Write out each entry word for word.

*** Given data ***

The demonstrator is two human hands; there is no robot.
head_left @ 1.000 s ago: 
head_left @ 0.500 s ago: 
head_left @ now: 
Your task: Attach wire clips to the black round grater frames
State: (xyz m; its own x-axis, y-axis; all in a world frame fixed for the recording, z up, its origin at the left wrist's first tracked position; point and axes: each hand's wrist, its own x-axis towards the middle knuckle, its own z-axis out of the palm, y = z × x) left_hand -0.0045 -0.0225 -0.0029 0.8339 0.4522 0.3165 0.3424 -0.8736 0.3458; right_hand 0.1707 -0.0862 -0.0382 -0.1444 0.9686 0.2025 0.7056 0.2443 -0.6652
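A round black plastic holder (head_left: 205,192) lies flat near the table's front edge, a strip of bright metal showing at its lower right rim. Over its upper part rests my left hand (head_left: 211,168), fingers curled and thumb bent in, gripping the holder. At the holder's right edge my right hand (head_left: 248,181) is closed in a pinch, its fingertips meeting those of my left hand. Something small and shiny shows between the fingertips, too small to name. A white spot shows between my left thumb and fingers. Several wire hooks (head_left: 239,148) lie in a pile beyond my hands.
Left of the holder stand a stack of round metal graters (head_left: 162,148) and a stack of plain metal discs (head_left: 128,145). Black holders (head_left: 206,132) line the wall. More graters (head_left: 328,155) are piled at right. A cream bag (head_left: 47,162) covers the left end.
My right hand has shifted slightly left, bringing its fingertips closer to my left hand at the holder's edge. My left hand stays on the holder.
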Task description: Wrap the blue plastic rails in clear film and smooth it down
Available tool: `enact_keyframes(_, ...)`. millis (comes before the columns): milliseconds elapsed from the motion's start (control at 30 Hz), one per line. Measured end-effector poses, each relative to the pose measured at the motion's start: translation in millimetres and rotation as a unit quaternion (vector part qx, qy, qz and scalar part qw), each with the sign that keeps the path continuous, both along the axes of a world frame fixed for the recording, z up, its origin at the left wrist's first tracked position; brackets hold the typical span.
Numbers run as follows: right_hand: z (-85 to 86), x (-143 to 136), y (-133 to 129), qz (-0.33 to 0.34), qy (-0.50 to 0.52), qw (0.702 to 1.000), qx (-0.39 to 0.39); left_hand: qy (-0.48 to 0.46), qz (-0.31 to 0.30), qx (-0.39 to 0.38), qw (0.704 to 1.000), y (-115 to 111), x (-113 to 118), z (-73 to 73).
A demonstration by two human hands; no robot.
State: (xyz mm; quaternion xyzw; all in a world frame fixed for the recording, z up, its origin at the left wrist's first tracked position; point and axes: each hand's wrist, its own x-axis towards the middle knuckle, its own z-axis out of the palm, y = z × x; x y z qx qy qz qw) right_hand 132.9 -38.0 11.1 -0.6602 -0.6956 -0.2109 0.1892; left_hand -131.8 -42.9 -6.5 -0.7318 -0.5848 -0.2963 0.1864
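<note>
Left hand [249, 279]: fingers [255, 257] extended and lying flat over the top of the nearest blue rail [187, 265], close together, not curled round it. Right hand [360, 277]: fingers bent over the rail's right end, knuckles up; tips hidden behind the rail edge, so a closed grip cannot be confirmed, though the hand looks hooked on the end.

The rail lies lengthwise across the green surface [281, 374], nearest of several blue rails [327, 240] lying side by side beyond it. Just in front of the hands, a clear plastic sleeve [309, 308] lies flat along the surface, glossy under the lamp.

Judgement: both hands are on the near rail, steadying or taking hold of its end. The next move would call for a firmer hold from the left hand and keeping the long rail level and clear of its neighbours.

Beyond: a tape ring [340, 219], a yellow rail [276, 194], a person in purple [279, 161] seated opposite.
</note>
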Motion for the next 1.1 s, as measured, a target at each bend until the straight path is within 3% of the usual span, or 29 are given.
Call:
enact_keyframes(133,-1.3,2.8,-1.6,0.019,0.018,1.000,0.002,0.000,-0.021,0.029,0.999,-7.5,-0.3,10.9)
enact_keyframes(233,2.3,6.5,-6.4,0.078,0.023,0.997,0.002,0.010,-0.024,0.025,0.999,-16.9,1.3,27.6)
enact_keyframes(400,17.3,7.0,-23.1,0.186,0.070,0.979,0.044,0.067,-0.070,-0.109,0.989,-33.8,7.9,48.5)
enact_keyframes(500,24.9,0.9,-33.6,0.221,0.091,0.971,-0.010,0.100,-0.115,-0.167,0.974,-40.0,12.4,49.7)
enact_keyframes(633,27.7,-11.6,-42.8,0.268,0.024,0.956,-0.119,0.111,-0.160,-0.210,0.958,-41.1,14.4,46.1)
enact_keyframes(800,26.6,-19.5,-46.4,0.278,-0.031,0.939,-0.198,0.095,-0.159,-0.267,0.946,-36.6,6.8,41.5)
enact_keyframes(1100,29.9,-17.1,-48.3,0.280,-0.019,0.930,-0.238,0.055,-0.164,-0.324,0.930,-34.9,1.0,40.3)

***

### Answer to the exercise
The demonstrator is two human hands; there is no robot.
head_left @ 1.000 s ago: 
head_left @ 0.500 s ago: 
head_left @ now: 
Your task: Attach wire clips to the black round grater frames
State: (xyz m; its own x-axis, y-axis; all in a world frame fixed for the recording, z up, its origin at the left wrist's first tracked position; point and axes: each hand's wrist, its own x-axis towards the middle knuckle, its own z-axis out of the palm, y = z × x) left_hand -0.0045 -0.0225 -0.0029 0.8339 0.4522 0.3165 0.3424 -0.8736 0.3458; right_hand 0.1707 -0.0862 -0.0382 -0.1444 0.9686 0.2025 0.7056 0.2443 -0.6652
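A round black plastic holder (head_left: 205,192) lies flat near the table's front edge, a strip of bright metal showing at its lower right rim. Over its upper part rests my left hand (head_left: 211,168), fingers curled and thumb bent in, gripping the holder. At the holder's right edge my right hand (head_left: 248,181) is closed in a pinch, its fingertips meeting those of my left hand. Something small and shiny shows between the fingertips, too small to name. A white spot shows between my left thumb and fingers. Several wire hooks (head_left: 239,148) lie in a pile beyond my hands.
Left of the holder stand a stack of round metal graters (head_left: 162,148) and a stack of plain metal discs (head_left: 128,145). Black holders (head_left: 206,132) line the wall. More graters (head_left: 328,155) are piled at right. A cream bag (head_left: 47,162) covers the left end.
My right hand has shifted slightly left, bringing its fingertips closer to my left hand at the holder's edge. My left hand stays on the holder.
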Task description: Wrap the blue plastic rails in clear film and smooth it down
Available tool: `enact_keyframes(_, ...)`. millis (comes before the columns): milliseconds elapsed from the motion's start (control at 30 Hz), one per line. Measured end-effector poses, each relative to the pose measured at the motion's start: translation in millimetres and rotation as a unit quaternion (vector part qx, qy, qz and scalar part qw), each with the sign that keeps the path continuous, both along the axes of a world frame fixed for the recording, z up, its origin at the left wrist's first tracked position; brackets hold the typical span.
Numbers run as follows: right_hand: z (-85 to 86), x (-143 to 136), y (-133 to 129), qz (-0.33 to 0.34), qy (-0.50 to 0.52), qw (0.702 to 1.000), qx (-0.39 to 0.39); left_hand: qy (-0.48 to 0.46), qz (-0.31 to 0.30), qx (-0.39 to 0.38), qw (0.704 to 1.000), y (-115 to 111), x (-113 to 118), z (-73 to 73).
A demonstration by two human hands; no robot.
State: (xyz mm; quaternion xyzw; all in a world frame fixed for the recording, z up, its origin at the left wrist's first tracked position; point and axes: each hand's wrist, its own x-axis towards the middle knuckle, its own z-axis out of the palm, y = z × x; x y z qx qy qz qw) right_hand 132.9 -38.0 11.1 -0.6602 -0.6956 -0.2109 0.1892; left_hand -131.8 -42.9 -6.5 -0.7318 -0.5848 -0.2963 0.1864
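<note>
Left hand [249, 279]: fingers [255, 257] extended and lying flat over the top of the nearest blue rail [187, 265], close together, not curled round it. Right hand [360, 277]: fingers bent over the rail's right end, knuckles up; tips hidden behind the rail edge, so a closed grip cannot be confirmed, though the hand looks hooked on the end.

The rail lies lengthwise across the green surface [281, 374], nearest of several blue rails [327, 240] lying side by side beyond it. Just in front of the hands, a clear plastic sleeve [309, 308] lies flat along the surface, glossy under the lamp.

Judgement: both hands are on the near rail, steadying or taking hold of its end. The next move would call for a firmer hold from the left hand and keeping the long rail level and clear of its neighbours.

Beyond: a tape ring [340, 219], a yellow rail [276, 194], a person in purple [279, 161] seated opposite.
</note>
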Motion for the next 1.1 s, as measured, a target at each bend until the straight path is within 3% of the usual span, or 29 are given.
Call:
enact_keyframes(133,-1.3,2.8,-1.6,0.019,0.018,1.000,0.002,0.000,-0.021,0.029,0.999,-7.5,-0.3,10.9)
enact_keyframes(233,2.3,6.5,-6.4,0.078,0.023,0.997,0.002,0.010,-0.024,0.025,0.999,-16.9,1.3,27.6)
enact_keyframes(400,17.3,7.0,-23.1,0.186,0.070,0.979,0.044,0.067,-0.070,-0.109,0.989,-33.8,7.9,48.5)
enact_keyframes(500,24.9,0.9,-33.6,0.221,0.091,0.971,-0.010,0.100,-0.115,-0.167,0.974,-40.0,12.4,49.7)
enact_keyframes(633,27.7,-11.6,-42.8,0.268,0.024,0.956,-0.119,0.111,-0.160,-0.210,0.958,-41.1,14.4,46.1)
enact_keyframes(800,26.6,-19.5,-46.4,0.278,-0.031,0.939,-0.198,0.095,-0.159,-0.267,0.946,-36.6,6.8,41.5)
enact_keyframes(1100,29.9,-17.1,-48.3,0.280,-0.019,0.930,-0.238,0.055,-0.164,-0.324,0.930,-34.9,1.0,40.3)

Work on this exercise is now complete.